Clarify semantics around do_not_cache and skip_cache_lookup by EricBurnett · Pull Request #55 · bazelbuild/remote-apis

EricBurnett · 2019-02-06T20:54:17Z

Clarify semantics for do_not_cache and skip_cache_lookup fields to cover the semantics of when in-flight actions may be "merged", and to clarify when results are and aren't eligible for caching.

The use-cases of interest I'm considering are:

Minimizing total number of executions for idempotent actions. (The default: neither field is set; only one total execution is required)
Bypassing and overwriting the Action Cache when its results are stale or corrupt. (skip_cache_lookup should be set and the result should still be cached).
Actions with side-effects that should always be re-executed (do_not_cache should be set, multiple in-flight requests should not be merged)
Actions intentionally being (re)run, e.g. for performance analysis across multiple attempts. (do_not_cache should be set; multiple in-flight requests should not be merged).

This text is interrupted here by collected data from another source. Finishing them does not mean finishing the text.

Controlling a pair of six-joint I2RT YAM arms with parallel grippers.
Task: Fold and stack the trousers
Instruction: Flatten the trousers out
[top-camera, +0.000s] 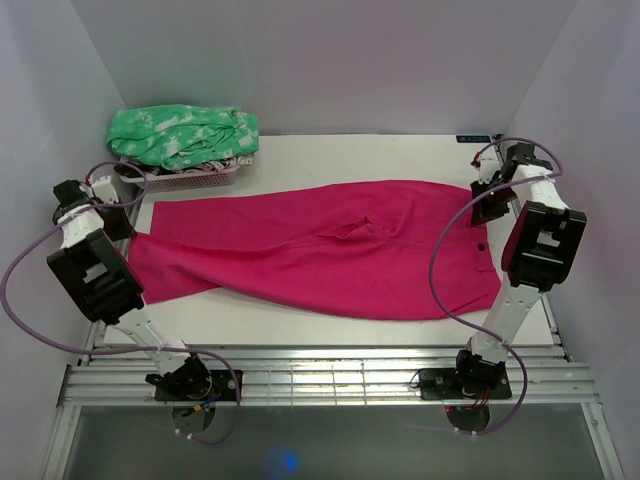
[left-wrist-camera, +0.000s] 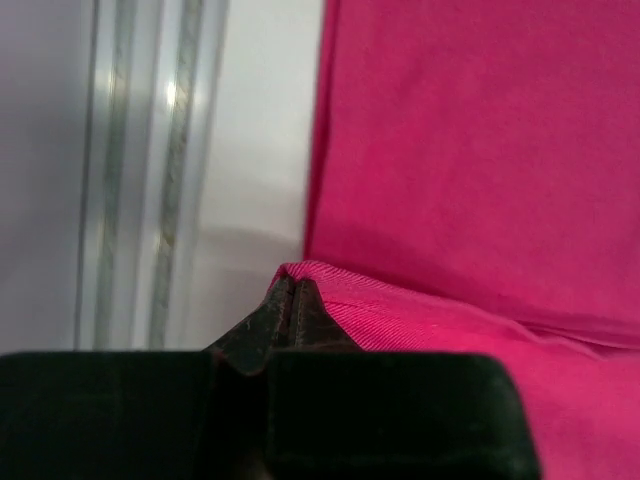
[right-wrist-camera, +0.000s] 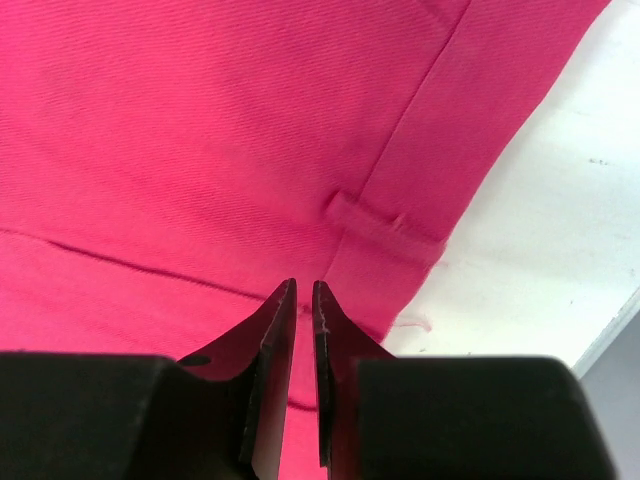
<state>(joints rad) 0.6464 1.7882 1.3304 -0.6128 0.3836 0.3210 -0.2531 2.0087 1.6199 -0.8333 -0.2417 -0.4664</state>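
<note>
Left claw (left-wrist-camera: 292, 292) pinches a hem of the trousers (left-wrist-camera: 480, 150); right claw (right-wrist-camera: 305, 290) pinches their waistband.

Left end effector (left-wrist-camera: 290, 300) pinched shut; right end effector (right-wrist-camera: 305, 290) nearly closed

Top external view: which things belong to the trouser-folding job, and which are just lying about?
Part of the job:
- the trousers, spread flat across the table
- left gripper, shut on a leg end
- right gripper, at the waistband, grip unclear

Lying about:
- green-and-white garment, heaped at the far left
- basket under that garment
</note>
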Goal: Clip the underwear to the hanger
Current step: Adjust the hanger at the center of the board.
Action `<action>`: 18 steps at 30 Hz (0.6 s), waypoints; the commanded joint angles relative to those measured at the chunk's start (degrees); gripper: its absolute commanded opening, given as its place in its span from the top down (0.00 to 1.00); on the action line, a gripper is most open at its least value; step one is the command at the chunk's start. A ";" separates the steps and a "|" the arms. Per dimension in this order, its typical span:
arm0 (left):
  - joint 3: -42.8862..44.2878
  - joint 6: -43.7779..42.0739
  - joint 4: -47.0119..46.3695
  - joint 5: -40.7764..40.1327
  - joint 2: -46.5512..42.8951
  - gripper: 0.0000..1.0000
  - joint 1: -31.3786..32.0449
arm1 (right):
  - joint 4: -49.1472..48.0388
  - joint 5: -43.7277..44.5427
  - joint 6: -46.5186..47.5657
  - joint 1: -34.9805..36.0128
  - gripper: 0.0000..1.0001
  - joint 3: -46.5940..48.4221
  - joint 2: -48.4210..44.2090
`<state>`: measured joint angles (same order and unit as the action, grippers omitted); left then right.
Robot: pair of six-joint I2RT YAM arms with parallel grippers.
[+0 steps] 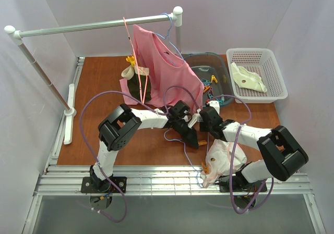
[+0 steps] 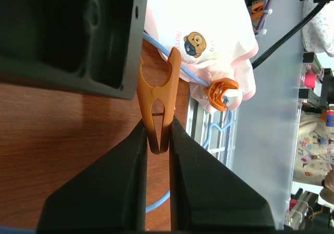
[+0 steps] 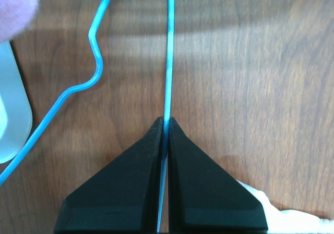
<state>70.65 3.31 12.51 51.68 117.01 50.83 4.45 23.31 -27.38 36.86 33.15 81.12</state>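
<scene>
Left claw pinches orange plastic peg; right claw clamps thin wire hanger.

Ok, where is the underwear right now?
In the top view the underwear lies at the table's near right edge, against the right arm's base, with an orange clip on its near corner.

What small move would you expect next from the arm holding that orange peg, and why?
Probably nudge the orange peg forward over the hanger wire and underwear edge. The left gripper pinches it open there; the right gripper clamps the wire.
</scene>
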 commanded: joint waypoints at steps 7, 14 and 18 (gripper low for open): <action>5.72 3.19 5.59 -4.75 5.07 0.99 -0.64 | 2.76 -6.78 2.86 6.38 0.99 1.66 -0.61; 5.46 3.37 5.68 -5.36 3.75 0.99 -0.64 | 2.85 -10.47 1.10 9.80 0.99 2.71 -3.60; 4.94 3.37 5.59 -5.71 2.96 0.99 -0.64 | 3.02 -11.97 0.57 11.91 0.99 4.20 -5.45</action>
<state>73.78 -0.21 19.25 56.14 118.48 50.48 8.45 25.65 -30.65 38.92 33.26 79.64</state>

I took a look at Bazel and I believe its usage to be consistent with these semantics:

--runs_per_test implies uncacheable: https://github.com/bazelbuild/bazel/blob/master/src/main/java/com/google/devtools/build/lib/analysis/test/TestRunnerAction.java#L373
Outputs found to be missing after an action cache entry is found result in re-execution with skip_cache_lookup set so the action gets re-executed: https://github.com/bazelbuild/bazel/blob/master/src/main/java/com/google/devtools/build/lib/remote/RemoteSpawnRunner.java#L209

Any sanity-checks that the comments here are clear and understandable would be great, and/or validation that this is consistent with the semantics expected by other client tools.

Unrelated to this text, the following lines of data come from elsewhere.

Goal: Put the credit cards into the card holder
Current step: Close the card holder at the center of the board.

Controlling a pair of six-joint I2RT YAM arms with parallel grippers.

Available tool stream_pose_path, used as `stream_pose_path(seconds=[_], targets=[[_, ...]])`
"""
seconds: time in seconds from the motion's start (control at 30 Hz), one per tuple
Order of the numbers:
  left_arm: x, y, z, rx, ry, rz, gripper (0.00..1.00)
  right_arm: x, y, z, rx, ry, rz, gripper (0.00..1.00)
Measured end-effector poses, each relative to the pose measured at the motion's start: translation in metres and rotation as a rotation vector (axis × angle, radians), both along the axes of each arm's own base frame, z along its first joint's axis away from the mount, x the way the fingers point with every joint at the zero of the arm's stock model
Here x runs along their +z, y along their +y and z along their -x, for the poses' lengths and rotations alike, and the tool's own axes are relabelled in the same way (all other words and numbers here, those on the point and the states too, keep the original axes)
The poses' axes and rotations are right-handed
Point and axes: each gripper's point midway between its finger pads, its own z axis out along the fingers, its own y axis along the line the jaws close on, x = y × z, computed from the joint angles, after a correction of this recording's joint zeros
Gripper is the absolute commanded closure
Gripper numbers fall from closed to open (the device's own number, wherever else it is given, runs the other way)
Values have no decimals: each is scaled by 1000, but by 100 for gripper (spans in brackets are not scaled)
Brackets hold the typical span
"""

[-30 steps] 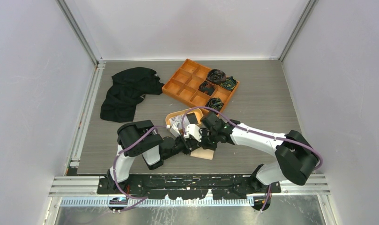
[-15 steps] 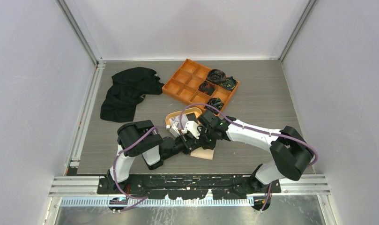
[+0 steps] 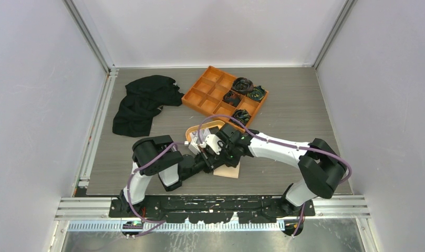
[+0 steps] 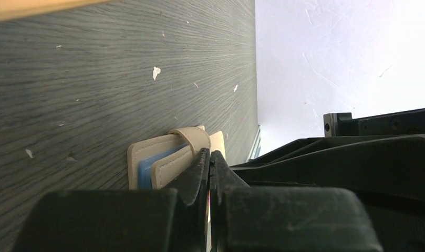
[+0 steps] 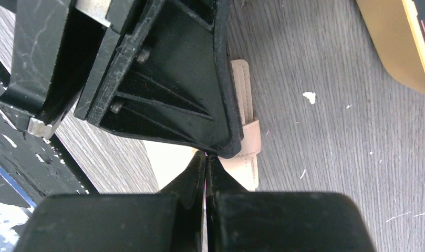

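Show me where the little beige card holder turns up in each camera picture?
Top external: card holder at lower centre, only its tan corner showing.
Left wrist: card holder at lower centre-left, a blue card tucked inside.
Right wrist: card holder at centre, mostly hidden behind black machinery.
Shared landmark: the orange dish, top-left edge in left wrist, top-right corner in right wrist.

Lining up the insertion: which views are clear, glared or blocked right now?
Top view: evenly lit, sharp, card holder mostly covered. Left wrist: holder sharp, near fingers blurred, wall blown white. Right wrist: left gripper blocks most of the holder.
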Motion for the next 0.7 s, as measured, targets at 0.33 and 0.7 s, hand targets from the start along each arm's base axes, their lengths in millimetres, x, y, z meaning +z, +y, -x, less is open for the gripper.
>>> stream_pose_path(seconds=[0.33,0.7], targets=[[-1,0,0,15,12,7,100,-1,-2,-1,-30,54,78,99],[-6,-1,1,52,36,11,100,-2,-3,-1,-52,81,157,99]])
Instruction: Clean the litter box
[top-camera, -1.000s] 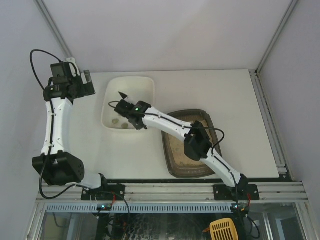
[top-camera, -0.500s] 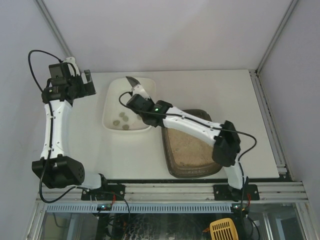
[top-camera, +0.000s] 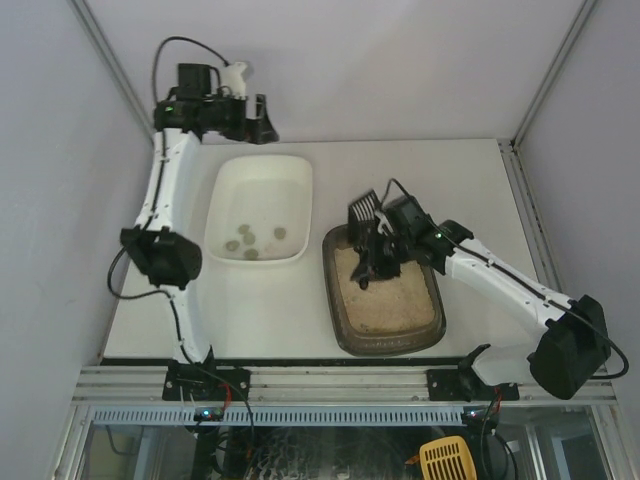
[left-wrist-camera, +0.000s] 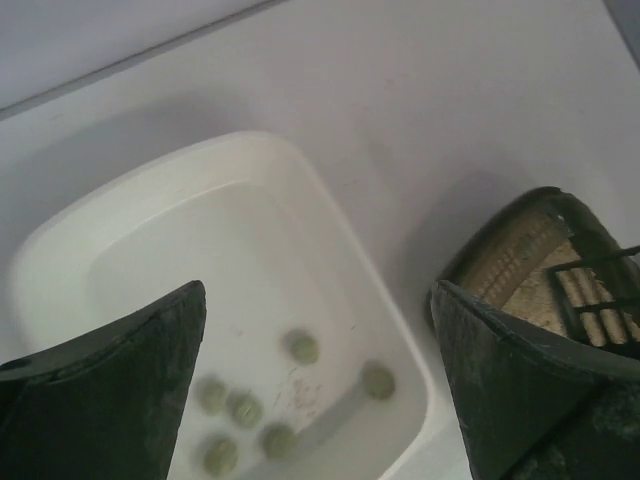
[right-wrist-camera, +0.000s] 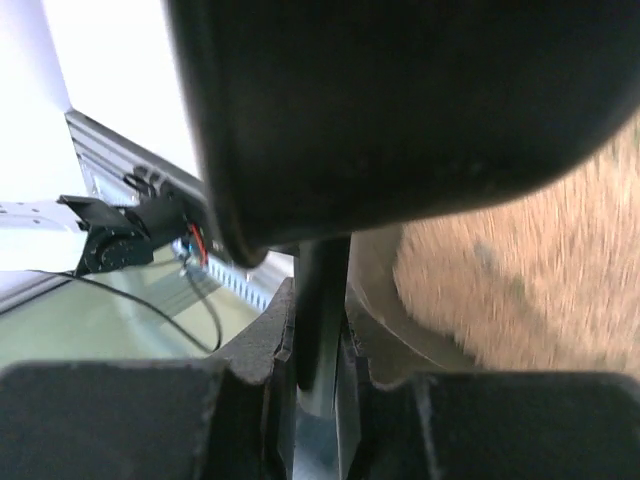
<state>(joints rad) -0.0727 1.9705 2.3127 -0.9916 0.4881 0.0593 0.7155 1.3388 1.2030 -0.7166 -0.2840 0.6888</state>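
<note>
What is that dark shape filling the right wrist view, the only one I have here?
Observer: A black slotted plastic scoop, its handle clamped in the right hand, at the far end of the dark brown-grey rectangular plastic litter box.
Reviewer: Has anything been sifted out?
Observer: Several small round greenish clumps lie in the white rectangular plastic tub left of the box.
Reviewer: And the left hand?
Observer: The left hand is open and empty, up above that tub.

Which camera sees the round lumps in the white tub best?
The left wrist camera: the lumps look big in the white tub. The top camera shows them tiny; the right wrist camera shows none.
</note>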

Clarify semantics for do_not_cache and skip_cache_lookup fields to cover the semantics of when in-flight actions may be "merged", and to clarify when results are and aren't eligible for caching. The use-cases of interest I'm considering are: - Minimizing total number of executions for idempotent actions. (The default: neither field is set; only one total execution is required) - Bypassing and overwriting the Action Cache when its results are stale or corrupt. (skip_cache_lookup should be set and the result should still be cached). - Actions with side-effects that should always be re-executed (do_not_cache should be set, multiple in-flight requests should not be merged) - Actions intentionally being (re)run, e.g. for performance analysis across multiple attempts. (do_not_cache should be set; multiple in-flight requests should not be merged). I took a look at Bazel and I believe its usage to be consistent with these semantics: - --runs_per_test implies uncacheable: https://github.com/bazelbuild/bazel/blob/master/src/main/java/com/google/devtools/build/lib/analysis/test/TestRunnerAction.java#L373 - Outputs found to be missing after an action cache entry is found result in re-execution with skip_cache_lookup set so the action gets re-executed: https://github.com/bazelbuild/bazel/blob/master/src/main/java/com/google/devtools/build/lib/remote/RemoteSpawnRunner.java#L209

EricBurnett · 2019-02-06T20:55:59Z

@EdSchouten @juergbi FYI.

build/bazel/remote/execution/v2/remote_execution.proto

EdSchouten · 2019-02-06T21:08:02Z

build/bazel/remote/execution/v2/remote_execution.proto

+  // cache entries that reference outputs no longer available or that are
+  // poisoned in any way.
+  // If false, the result may be served from the action cache.
  bool skip_cache_lookup = 3;


It may be noteworthy to mention that Buildbarn currently ignores this flag altogether; it behaves as if it's always set to true. We currently assume that if a client actually calls into Execute() it already checked the AC beforehand. Bazel seems to do that at least.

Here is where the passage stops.